Overview
Epidemiologic studies imply that sequential infections with distinct dengue virus (DEN) serotypes are associated with the occurrence of dengue hemorrhagic fever/dengue shock syndrome (DHF/DSS) (7). Understanding the basis for this phenomenon is crucial for developing therapies and a safe dengue vaccine. The lack of a small animal model has greatly hampered the elucidation of the mechanism of severe dengue. Our preliminary data suggests that the tropism of DEN early in infection may be similar in mice and humans. Therefore, we propose to use a murine model to study primary and secondary DEN infection, using cellular tropism and viral load/kinetics as endpoints. Since the cellular tropism of DEN in humans is not well defined, we will apply the techniques that are developed to study murine DEN infection to detect the cellular localization of replicating virus in humans through autopsy studies.
Specific Aim 1: Identify the cellular targets of DEN infection in mice and evaluate parameters that influence cellular tropism and viral load. In this Aim, we will define the cellular tropism of DEN in mice and determine how cellular tropism, viral load, and kinetics of DEN infection are affected by virus serotype and age and strain of mice during primary DEN infection. This knowledge will provide an alternative endpoint in the mouse model and will be used to assess alterations in secondary DEN infections.

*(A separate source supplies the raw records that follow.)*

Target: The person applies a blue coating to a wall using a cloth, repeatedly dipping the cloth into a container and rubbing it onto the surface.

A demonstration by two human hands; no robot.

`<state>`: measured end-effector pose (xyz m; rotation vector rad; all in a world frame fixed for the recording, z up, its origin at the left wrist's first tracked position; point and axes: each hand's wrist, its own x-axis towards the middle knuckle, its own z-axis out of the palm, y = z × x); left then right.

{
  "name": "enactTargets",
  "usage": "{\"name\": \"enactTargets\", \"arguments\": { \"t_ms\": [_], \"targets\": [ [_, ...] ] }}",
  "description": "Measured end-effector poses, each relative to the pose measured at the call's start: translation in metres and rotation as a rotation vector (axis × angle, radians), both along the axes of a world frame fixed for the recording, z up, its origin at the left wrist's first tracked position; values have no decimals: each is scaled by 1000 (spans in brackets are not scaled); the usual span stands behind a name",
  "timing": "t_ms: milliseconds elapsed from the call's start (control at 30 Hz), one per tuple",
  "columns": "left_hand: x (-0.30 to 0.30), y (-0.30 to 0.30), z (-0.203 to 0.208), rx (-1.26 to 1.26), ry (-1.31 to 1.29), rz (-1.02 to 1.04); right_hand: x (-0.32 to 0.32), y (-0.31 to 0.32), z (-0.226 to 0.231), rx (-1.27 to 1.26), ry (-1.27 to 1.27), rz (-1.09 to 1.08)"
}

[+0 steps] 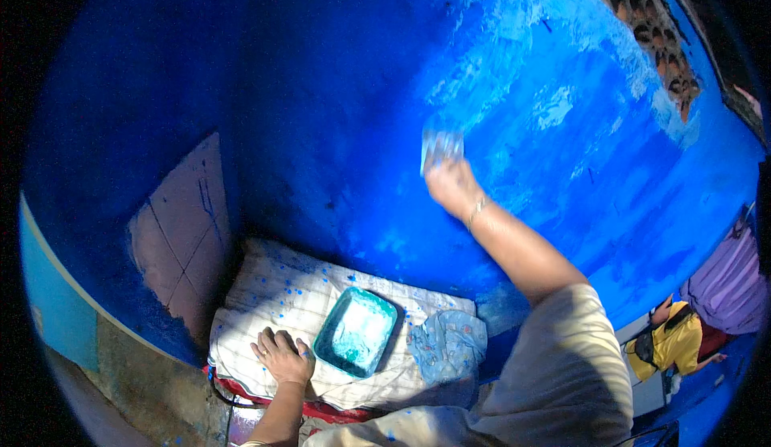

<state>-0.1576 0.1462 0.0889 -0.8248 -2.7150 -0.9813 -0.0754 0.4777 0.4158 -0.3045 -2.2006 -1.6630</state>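
My right hand (455, 185) is closed around a flat, silvery rectangular scraper (442, 146), held up against the blue wall (377, 166). Motion blurs the tool slightly, and the fingers cover its grip. Pale, rough patches (554, 106) show on the wall to its right. Low on the left, my left hand (284, 357) rests with fingers spread on a white checked cloth (265, 286) dotted with blue spots. Just right of that hand stands a teal tray (321, 342) with whitish stuff inside. A crumpled light-blue patterned cloth (450, 342) lies right of the tray.
Pinkish tiles (185, 246) cover part of the left wall. At the upper right is an opening edged by broken hollow brick (642, 21). A person in yellow (675, 342) is at the far right, beside purple fabric (731, 274). A dark hose or cable (221, 395) curves near the cloth's left corner.
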Motion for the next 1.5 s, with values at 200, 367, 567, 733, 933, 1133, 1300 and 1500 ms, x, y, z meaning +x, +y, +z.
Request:
{"name": "enactTargets", "arguments": {
  "t_ms": [200, 367, 567, 733, 933, 1133, 1300, 1500],
  "targets": [
    [0, -2, -4, 31, 45, 21, -14, -18, 107, -212, 370, 379],
    [-1, 1, -3, 23, 26, 1, -37, 29, 81, 148, 317, 5],
    [-3, 0, -6, 28, 20, -1, -9, -3, -56, -619, -28, 42],
    [1, 0, 0, 21, 10, -1, -11, 24, 26, -880, 108, -213],
    [0, 0, -6, -1, 20, 11, 17, 20, 187, -266, 593, 235],
    [2, 1, -8, -34, 92, 6, 31, 60, 111, -56, 513, 26],
    [3, 5, -4, -26, 84, -10, 60, 52, -64, -319, 177, 7],
    [3, -2, -6, 14, 90, 12, 94, -42, -96, -1086, 333, -78]
  ]
}}
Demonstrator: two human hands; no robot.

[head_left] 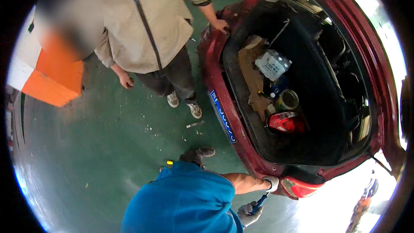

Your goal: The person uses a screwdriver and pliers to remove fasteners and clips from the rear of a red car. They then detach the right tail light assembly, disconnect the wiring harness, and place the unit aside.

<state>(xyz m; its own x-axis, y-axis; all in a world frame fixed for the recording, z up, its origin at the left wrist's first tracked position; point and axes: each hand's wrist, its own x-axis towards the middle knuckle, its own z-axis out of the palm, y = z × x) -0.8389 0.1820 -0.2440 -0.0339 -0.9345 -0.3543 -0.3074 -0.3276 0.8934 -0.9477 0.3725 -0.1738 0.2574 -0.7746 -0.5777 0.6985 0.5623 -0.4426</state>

Specific Aim 2: Develop a model for secondary DEN infection and evaluate changes in the in vivo cellular tropism, viral load, kinetics of DEN infection, and immune response. To develop a murine model for secondary DEN infection, several approaches will be used, including 1) sequential infections of a single mouse by different DEN serotypes, 2) passive transfer of DEN-immune sera to naive mice to mimic a primary infection followed by challenge with another DEN serotype, and 3) transfer of maternal antibodies, followed by DEN infection of offspring. After secondary infection, mice will be evaluated according to histopathologic, virologic, immunologic, and clinical parameters.
Specific Aim 3: Identify the cellular targets of DEN infection in fatal human cases via autopsy studies. In collaboration with the Ecuadorian Ministry of Health, the techniques developed in Aim 1 will be applied to determine the cellular localization of DEN antigen and RNA in human autopsies. Immuno-histochemistry will be performed on various tissues to identify cell type and presence of replicating DEN.
Summary
These studies will define the tissue and cellular tropism of DEN in a mouse model that should be relevant to early infection events in humans. Of significance for the development of a safe DEN vaccine, Aim 2 should begin to elucidate the mechanism of enhancement or protection in secondary DEN infections and to distinguish the role of T cells vs. Abs in the process. Importantly, the immunohistochemical techniques we opti-mize will be used in parallel to determine cellular targets of DEN in humans via autopsy studies. Together, these investigations will provide critical data regarding the cellular tropism of DEN in vivo and the effects of sequential DEN infections in a model system. Given that human studies of DEN pathogenesis are restricted to noninvasive procedures and that early events cannot be studied in autopsies, a small animal model of DEN infection will provide the critical link for studying early viral tropism and pathogenesis in vivo.